De nos jours, on parle souvent d’une population vieillissante qui dépasse le taux de natalité. (Plus de vieux…moins d’enfants). On s’inquiète des coûts engendrés par cette réalité démographique, c’est-à-dire, comment répondre à ce besoin socio-économique.

Le vieillissement est un phénomène naturel. Personne n’y échappe!

Le progrès des sciences de la médecine, l’amélioration des conditions de vie et d’hygiène ont contribué considérablement à la prolongation de l’espérance de vie.

Les personnes âgées ont besoin de vivre dans un milieu qui puisse répondre à leurs besoins. Elles ont aussi besoin d’être autonomes autant que possible.

Autrefois, les personnes âgées vivaient dans une maison qui abritait plusieurs membres d’une même famille. Les foyers de soins étaient très rares et/ou presque non-existants. Aujourd’hui, les personnes âgées ont tendance à déménager dans des foyers de soins où, pour plusieurs, elles perdent un peu d’autonomie d’où l’importance pour les membres de leurs familles de continuer à les aimer et de ne pas les abandonner.

Il revient aussi à la société d’aider les personnes âgées à vivre le plus longtemps possible et en bonne santé dans un environnement sain et rassurant. Il est aussi important d’organiser des activités sociales, chorales, ateliers, etc. et de favoriser la tenue d’exercices susceptibles de revigorer leurs énergies physiques et mentales.

Récemment, nous avons été témoins de la tenue d’une danse organisée à l’Auberge du Soleil, à Dieppe, animée par un disc-jockey local.

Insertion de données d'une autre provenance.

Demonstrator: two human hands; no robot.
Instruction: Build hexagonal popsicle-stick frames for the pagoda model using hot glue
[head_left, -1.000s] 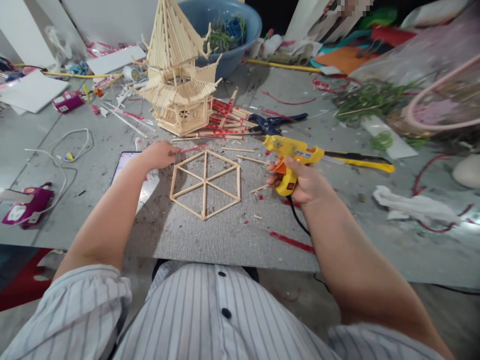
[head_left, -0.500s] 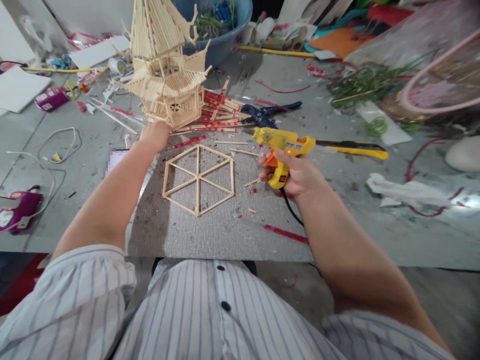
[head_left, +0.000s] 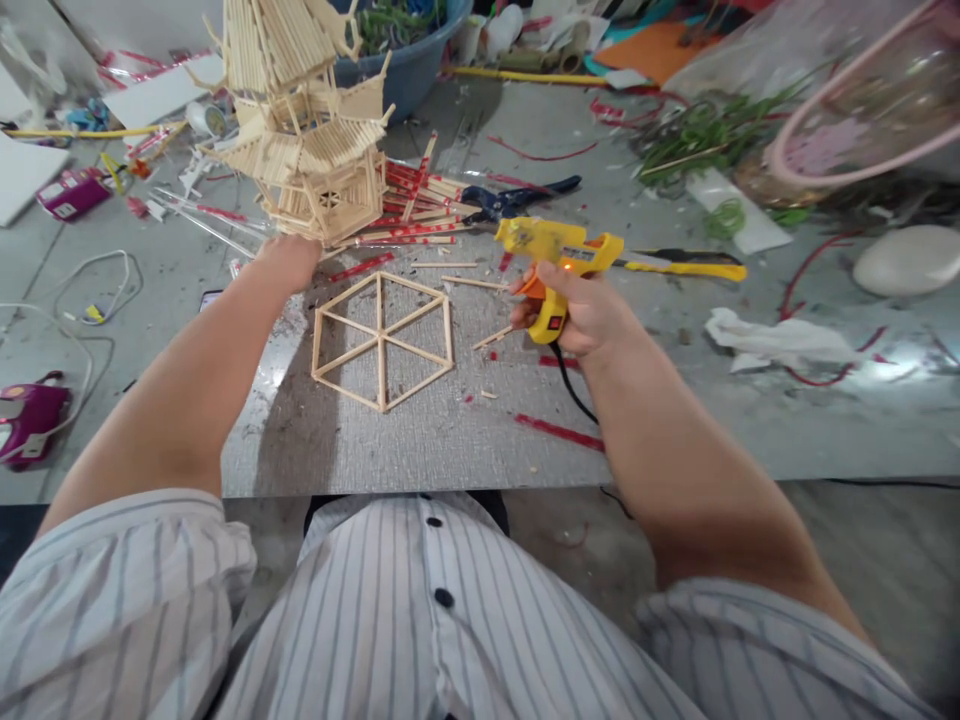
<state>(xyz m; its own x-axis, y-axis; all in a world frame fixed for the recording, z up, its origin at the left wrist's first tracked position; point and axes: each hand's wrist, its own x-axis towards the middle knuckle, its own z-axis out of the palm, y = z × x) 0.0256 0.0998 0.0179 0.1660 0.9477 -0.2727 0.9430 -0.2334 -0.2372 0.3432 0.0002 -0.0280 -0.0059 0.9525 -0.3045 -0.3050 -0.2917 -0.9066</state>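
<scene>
My right hand (head_left: 581,305) is wrapped round the grip of a yellow hot glue gun (head_left: 559,245), fingers by its orange trigger. The gun's nozzle points left, and a small orange light glows on its body. My left hand (head_left: 289,262) looks closed at the front base of a pagoda model (head_left: 322,150) built from wooden sticks; its fingertips are hidden, so what it grips cannot be made out. Between my hands a hexagonal frame (head_left: 381,336) of wooden sticks with crossing spokes lies flat on the table. A few loose sticks (head_left: 472,283) lie beside it.
Behind the gun lie dark blue pliers (head_left: 499,200), a yellow-black cutter (head_left: 686,265) and red-wrapped stick bundles (head_left: 427,195). A blue basin (head_left: 420,65) stands at the back. Purple devices (head_left: 34,420) with white cable are at left; greenery (head_left: 705,145) and crumpled tissue (head_left: 772,340) at right.
The whole view has shifted, so the table's things appear further left and higher. The glue gun sits slightly closer to the hexagonal frame; my left hand stays by the pagoda base.
</scene>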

Plusieurs résidants et résidantes ont participé à cette soirée musicale mouvementée et rythmée. Une belle soirée aussi pour les personnes en fauteuils roulants qui les surveillaient.

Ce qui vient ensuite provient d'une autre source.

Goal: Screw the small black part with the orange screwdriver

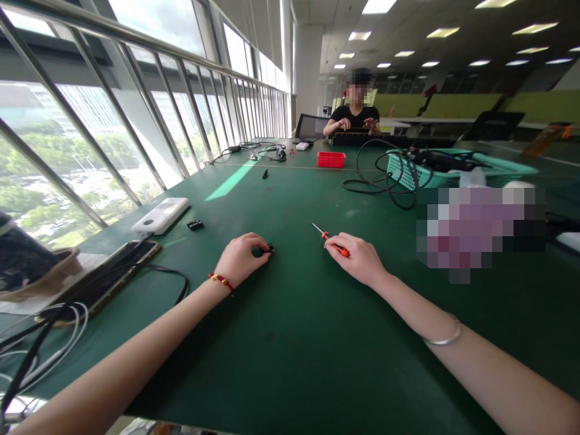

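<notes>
My left hand (242,258) is closed with thumb and fingertips around a small black part (270,248) at the middle of the green table (290,338). Most of that part is covered by my fingers, so its kind does not show. To the right, my right hand (357,257) grips a screwdriver (338,246) with an orange and black handle. Its thin metal shaft points up and left, away from my left hand's part. Another small black piece (194,225) lies on the table left of my left hand.
A white power bank (163,215) and a phone (109,284) with cables lie at left. Farther off are a red bin (331,159) and a small black piece (265,174). A turquoise basket (401,172) with black cables stands at right. A person (356,118) sits across the table.
</notes>
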A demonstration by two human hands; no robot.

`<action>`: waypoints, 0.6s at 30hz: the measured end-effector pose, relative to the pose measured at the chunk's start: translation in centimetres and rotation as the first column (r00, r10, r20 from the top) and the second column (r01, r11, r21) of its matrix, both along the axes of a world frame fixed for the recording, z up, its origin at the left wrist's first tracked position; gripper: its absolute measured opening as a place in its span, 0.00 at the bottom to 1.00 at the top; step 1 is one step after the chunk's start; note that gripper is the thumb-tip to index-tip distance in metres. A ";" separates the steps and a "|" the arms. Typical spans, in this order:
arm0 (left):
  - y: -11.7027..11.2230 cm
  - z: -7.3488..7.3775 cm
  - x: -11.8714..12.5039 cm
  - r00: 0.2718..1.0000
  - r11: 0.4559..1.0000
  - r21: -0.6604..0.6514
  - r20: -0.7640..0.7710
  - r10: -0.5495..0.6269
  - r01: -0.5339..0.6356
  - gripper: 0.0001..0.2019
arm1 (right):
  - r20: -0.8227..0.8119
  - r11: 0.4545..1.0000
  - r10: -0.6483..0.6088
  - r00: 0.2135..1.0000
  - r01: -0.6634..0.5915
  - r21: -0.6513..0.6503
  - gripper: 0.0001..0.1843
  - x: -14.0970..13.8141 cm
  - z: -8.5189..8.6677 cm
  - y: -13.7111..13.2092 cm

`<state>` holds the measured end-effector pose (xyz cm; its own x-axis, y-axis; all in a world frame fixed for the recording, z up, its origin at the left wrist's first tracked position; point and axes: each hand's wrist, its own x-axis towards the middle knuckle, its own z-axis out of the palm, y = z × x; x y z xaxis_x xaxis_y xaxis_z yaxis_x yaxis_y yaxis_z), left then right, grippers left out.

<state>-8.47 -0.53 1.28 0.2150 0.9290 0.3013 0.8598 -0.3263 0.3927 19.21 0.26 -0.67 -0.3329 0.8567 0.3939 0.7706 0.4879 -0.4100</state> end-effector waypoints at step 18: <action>-2.8 3.6 -8.3 0.848 0.831 -0.171 -0.100 0.520 -0.530 0.18 | 0.028 1.000 0.017 0.999 -0.017 0.015 0.13 -0.2 0.0 -0.1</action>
<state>-16.80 -3.31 4.93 -0.3119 0.9432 0.1148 0.8996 0.2542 0.3550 18.99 0.11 -0.63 -0.3582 0.8448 0.3974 0.7730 0.5071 -0.3812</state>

Au lieu de l’isolement et de l’exclusion, les personnes âgées ont droit à vivre l’étape du vieillissement comme étant «un nouveau souffle» de vie. Au Nouveau-Brunswick, nos municipalités et notre gouvernement ont également une responsabilité socio-économique envers le vieillissement de la population et de démontrer davantage une sensibilité humaine et non strictement économique.

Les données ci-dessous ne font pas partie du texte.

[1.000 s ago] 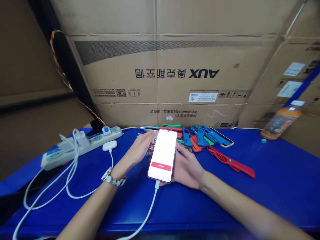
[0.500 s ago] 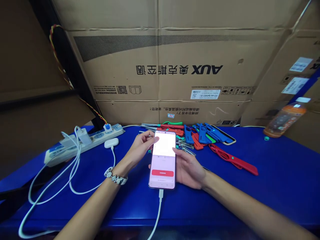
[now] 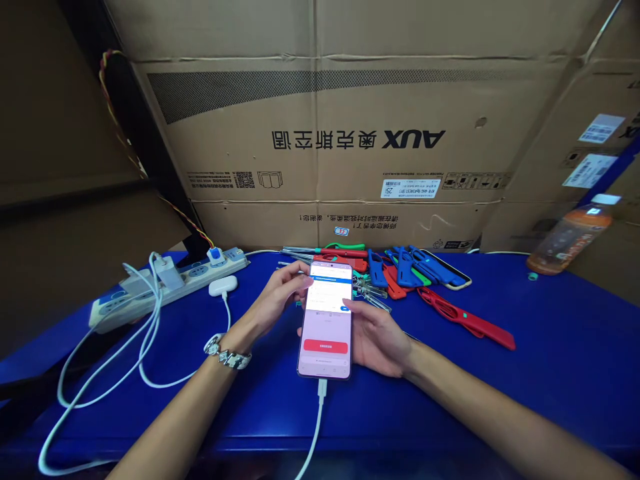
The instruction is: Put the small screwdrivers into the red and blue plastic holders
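A smartphone (image 3: 327,320) with a lit pale screen and a red button is held over the blue table (image 3: 550,347), a white charging cable (image 3: 314,433) plugged into its bottom end. My right hand (image 3: 380,337) cups the phone from below and the right, fingers wrapped round it. My left hand (image 3: 280,297), with a metal watch on the wrist, touches the phone's upper left edge with its fingertips. A pile of red, blue and green plastic tools (image 3: 410,277) lies just behind the phone.
A white power strip (image 3: 165,283) with chargers and looping white cables (image 3: 100,387) sits at the left. A small white earbud case (image 3: 223,285) lies near it. An orange drink bottle (image 3: 567,237) leans at the right. Large cardboard boxes (image 3: 320,133) wall the back.
The phone has straightened and dropped slightly nearer me. Its screen changed from plain white to a page with a blue bar at the top. Both hands stay on it.
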Motion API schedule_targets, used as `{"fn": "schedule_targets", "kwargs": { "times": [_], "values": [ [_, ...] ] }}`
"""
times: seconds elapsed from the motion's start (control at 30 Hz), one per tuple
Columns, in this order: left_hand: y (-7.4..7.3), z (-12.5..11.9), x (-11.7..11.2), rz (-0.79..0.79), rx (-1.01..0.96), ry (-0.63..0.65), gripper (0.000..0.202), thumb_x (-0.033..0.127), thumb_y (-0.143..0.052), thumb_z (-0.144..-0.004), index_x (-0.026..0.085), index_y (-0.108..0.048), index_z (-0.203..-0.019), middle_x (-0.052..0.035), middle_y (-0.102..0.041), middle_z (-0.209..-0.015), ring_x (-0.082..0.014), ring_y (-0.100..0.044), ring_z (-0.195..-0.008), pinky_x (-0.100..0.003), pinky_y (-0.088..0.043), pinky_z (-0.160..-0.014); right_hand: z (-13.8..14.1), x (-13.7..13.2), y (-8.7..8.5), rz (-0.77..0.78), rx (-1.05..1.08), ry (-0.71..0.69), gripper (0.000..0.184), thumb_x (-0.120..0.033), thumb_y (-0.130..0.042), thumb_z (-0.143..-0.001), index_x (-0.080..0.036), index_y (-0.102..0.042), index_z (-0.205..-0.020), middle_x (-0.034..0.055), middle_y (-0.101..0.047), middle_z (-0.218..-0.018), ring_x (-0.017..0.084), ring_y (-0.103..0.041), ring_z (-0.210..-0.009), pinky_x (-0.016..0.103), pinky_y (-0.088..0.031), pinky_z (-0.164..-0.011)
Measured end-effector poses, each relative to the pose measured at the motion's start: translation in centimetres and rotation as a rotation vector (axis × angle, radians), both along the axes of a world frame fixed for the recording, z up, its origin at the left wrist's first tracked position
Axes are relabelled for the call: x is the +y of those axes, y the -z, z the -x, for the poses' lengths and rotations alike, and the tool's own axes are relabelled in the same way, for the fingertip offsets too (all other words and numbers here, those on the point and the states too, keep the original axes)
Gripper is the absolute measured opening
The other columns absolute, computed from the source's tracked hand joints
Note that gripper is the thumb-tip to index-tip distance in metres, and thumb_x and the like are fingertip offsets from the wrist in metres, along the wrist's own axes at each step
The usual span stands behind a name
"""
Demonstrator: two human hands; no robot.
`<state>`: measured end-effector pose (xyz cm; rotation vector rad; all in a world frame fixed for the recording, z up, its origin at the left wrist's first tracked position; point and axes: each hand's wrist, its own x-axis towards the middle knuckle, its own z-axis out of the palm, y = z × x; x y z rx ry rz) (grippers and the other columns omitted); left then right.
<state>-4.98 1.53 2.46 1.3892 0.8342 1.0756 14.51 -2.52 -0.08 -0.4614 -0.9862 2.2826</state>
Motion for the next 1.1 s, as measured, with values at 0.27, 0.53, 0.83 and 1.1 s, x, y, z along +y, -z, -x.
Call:
{"fn": "schedule_targets", "kwargs": {
  "times": [0.27,0.53,0.83,1.1],
  "values": [
    [-0.1,0.0,-0.1,0.022,-0.025,0.007,0.024,0.037,-0.067,-0.077,0.018,-0.052,-0.08,0.004,-0.049,-0.066,-0.0103,-0.044,-0.059,-0.023,-0.036,-0.059,-0.1,0.2,0.4,-0.023,-0.001,-0.031,0.054,-0.045,-0.043,-0.094,-0.016,-0.047,-0.139,0.0155,-0.067,-0.123,0.03,-0.059,-0.12,0.053,-0.035,-0.106],
    [-0.2,0.0,-0.1,0.024,-0.035,-0.005,0.023,0.039,-0.059,-0.077,0.018,-0.05,-0.076,0.0034,-0.042,-0.066,-0.0119,-0.04,-0.06,-0.024,-0.036,-0.058,-0.2,0.2,0.4,-0.013,-0.037,-0.022,0.052,-0.045,-0.043,-0.094,-0.017,-0.048,-0.138,0.0149,-0.066,-0.125,0.029,-0.059,-0.12,0.051,-0.036,-0.106],
    [-0.2,-0.1,0.0,0.049,-0.082,0.008,0.028,0.042,-0.062,-0.075,0.018,-0.048,-0.074,0.0041,-0.043,-0.064,-0.0106,-0.041,-0.057,-0.024,-0.037,-0.057,0.0,0.1,0.3,-0.011,-0.012,-0.011,0.055,-0.046,-0.041,-0.093,-0.014,-0.048,-0.137,0.0165,-0.064,-0.127,0.03,-0.058,-0.121,0.051,-0.034,-0.107],
    [-0.6,-0.5,-1.3,-0.131,0.494,-0.251,0.047,0.061,-0.068,-0.07,0.018,-0.06,-0.09,-0.0041,-0.062,-0.08,-0.0187,-0.056,-0.066,-0.028,-0.041,-0.057,-0.1,0.2,-0.4,0.017,0.005,0.007,0.062,-0.064,-0.026,-0.094,-0.025,-0.046,-0.139,0.013,-0.06,-0.132,0.03,-0.058,-0.119,0.056,-0.036,-0.101]
  ]
}}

Il ne faudrait surtout pas reprocher aux personnes âgées qu’elles représentent un problème socio-économique – elles qui ont contribué durant plusieurs années au bien-être que les plus jeunes vivent aujourd’hui.

Au milieu de ces inquiétudes sociales et démographiques vis-à-vis le vieillissement de la population, les personnes âgées ne devraient surtout pas se sentir coupables d’engendrer des coûts supplémentaires au niveau des gouvernements et des contribuables pour assurer leur survie. Certes non!